The results consist of 3 parts: primary task performance (driving), secondary task performance (PDT) and brake reaction times for various events. It can be seen that especially in the hardest condition (poor visibility because of dense fog) RT on the PDT increases. This shows that workload is highest in that condition. This is normal, however, when RT on PDT and the %missed signals increases strongly, this is a strong indication that the client finds it difficult to perform this task on an acceptable level.
When in the difficult condition the lane boundary crossings increase strongly or when accidents occur, the client is not able to perform the task in the difficult task conditions, or does not adapt behaviour sufficiently to the increased task demands. During dense fog, the driver has to lower speed and increase headway and pay more attention to traffic, so he/she can anticipate better to unexpected situations (increase safety margins).
When the average speed in poor visibility conditions is not lower compared to the ‘no fog’ condition, this suggests the client has adapted behaviour insufficiently to the sight limitations.
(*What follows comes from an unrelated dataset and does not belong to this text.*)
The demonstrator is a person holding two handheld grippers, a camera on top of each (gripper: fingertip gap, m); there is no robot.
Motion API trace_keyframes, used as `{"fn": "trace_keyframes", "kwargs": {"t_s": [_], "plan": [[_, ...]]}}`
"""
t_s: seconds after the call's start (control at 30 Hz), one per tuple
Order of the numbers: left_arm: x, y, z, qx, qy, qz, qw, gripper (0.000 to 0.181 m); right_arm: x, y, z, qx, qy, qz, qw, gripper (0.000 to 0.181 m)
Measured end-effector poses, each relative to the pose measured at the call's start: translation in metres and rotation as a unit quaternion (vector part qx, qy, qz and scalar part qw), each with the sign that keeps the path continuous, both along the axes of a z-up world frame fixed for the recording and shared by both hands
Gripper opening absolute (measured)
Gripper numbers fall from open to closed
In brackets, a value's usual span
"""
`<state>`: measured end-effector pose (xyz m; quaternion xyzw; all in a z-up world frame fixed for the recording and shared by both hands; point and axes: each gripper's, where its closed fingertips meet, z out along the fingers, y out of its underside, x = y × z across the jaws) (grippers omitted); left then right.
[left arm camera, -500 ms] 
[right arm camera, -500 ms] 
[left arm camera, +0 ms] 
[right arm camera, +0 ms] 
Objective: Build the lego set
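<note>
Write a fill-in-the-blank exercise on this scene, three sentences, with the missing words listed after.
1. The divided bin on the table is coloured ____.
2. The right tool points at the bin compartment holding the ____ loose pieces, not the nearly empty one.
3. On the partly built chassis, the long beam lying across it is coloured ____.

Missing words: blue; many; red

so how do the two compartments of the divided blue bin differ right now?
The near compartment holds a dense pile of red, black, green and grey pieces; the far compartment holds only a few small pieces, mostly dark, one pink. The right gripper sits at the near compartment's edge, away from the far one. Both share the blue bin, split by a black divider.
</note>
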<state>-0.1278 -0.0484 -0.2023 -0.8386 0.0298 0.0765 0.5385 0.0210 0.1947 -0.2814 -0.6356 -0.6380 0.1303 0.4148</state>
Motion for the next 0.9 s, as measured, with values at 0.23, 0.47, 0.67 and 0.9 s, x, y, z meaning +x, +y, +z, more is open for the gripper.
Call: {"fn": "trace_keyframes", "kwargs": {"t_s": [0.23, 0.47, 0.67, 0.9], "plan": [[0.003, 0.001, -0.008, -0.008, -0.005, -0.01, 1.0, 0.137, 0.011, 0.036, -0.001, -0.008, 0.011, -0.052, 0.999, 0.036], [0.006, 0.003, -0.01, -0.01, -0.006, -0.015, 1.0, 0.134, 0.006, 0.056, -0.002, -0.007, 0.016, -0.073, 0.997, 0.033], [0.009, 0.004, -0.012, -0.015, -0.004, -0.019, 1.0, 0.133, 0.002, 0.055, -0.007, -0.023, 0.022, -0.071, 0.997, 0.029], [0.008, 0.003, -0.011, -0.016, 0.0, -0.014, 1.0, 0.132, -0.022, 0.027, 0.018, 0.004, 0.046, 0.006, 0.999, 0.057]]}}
For the determination of fitness to drive behavioural adaptation to more taxing or unsafe circumstances is a very important indicator.
In the third part, brake reaction responses can be seen. This works as follows:

  • RT-acc: time between start event and moment accelerator is released
  • RT-brake: time between start event and moment brake pedal is pressed (> 5%)
  • RT-total: time between start event and moment vehicle has stopped completely

If RT-total is 9999, this means the simulator car has not made a full stop. If RT-brake is 9999, this means that the brake was not pressed. If RT-acc is 9999, this means the foot was already released from the accelerator when the event started. This can be an indication of good anticipation.
In the test, the following situations are compared for the two complexity conditions:
– A parked vehicle drives off when the simulator car is closely behind it. This normally does not require a full stop.
– A lead vehicle brakes unexpectedly. This normally requires a full stop.
– Other events: a dog that crosses the street and a pedestrian that crosses from behind a bus. These events normally require a full stop. In the event of the pedestrian the crosses the street, the driver may anticipate by releasing the foot from the accelerator when he passes the bus. These events occur only once, so there’s no comparison of “no fog” vs. “fog” conditions.